• [Task goal]
Given the material below, output exactly the lines from the line with "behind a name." to the line with "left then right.", both ends included, and no other lines.

• [Source data]
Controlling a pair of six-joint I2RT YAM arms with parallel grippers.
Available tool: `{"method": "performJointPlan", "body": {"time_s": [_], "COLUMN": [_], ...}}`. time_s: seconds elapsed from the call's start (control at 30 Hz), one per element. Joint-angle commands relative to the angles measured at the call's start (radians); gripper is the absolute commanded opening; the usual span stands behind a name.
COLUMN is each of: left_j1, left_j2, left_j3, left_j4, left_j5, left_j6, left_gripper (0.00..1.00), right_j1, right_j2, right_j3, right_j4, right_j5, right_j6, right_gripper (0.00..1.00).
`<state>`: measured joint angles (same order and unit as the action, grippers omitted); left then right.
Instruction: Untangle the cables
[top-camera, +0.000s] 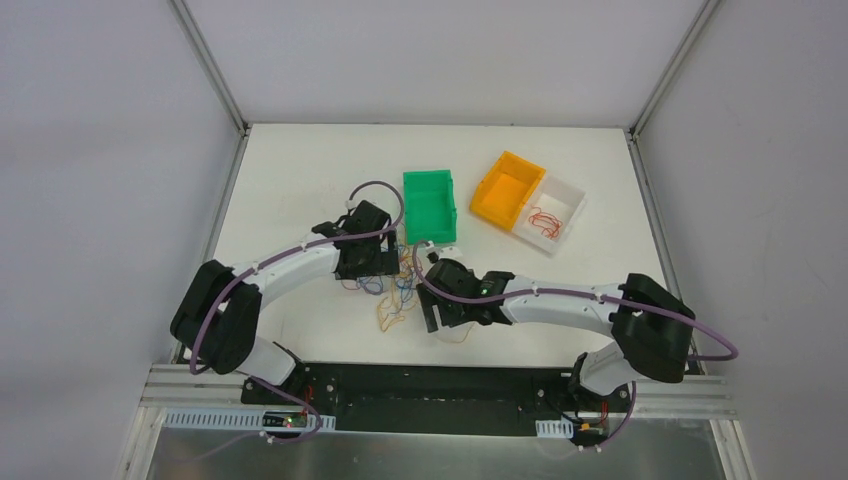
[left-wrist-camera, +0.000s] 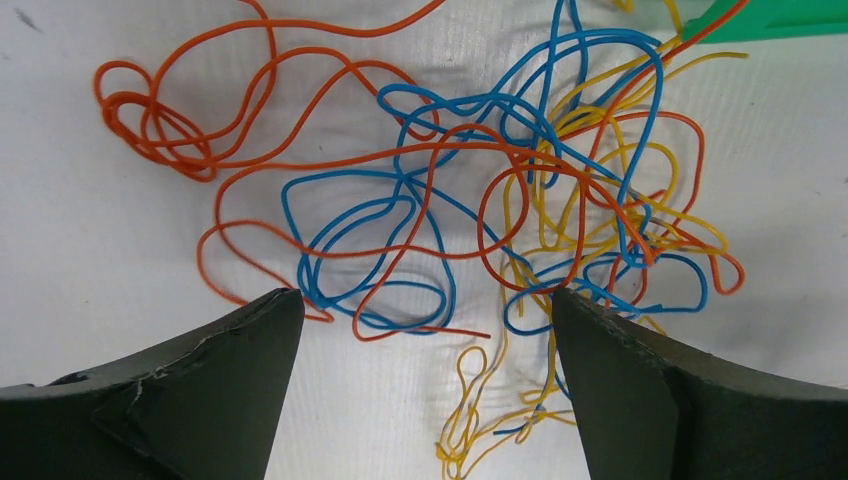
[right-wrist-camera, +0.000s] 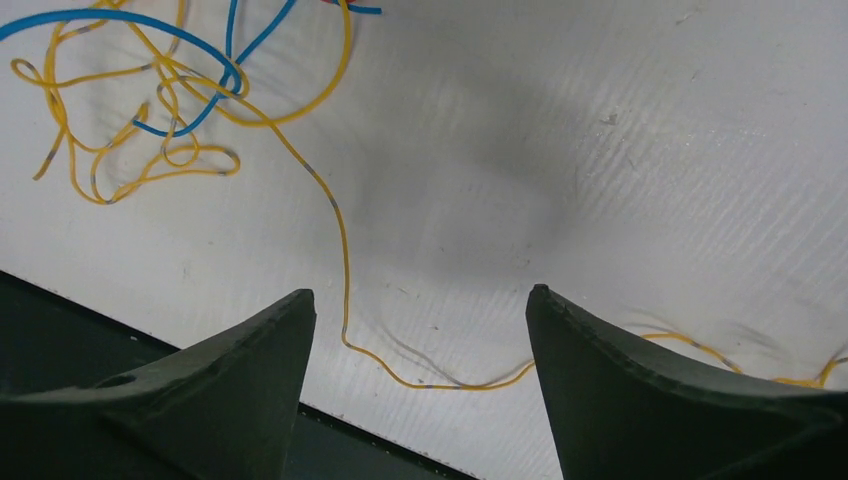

• [Solution to this task]
Available tool: `{"method": "performJointPlan", "body": {"time_s": [_], "COLUMN": [_], ...}}`. time_s: seconds elapsed from the call's start (control at 30 Hz), one per element. Joint-angle commands relative to the angles measured at the call's start (radians); gripper is the absolute commanded opening; the usual span stands behind a name.
COLUMN is each of: left_j1, left_j2, left_j3, left_j4, left_j5, left_j6, left_gripper (0.00..1.00), right_j1, right_j2, right_j3, right_j4, right_j5, right_j6, right_gripper (0.00..1.00).
`<state>`: measured joint angles (same order and unit as the action, grippers omitted); left then right.

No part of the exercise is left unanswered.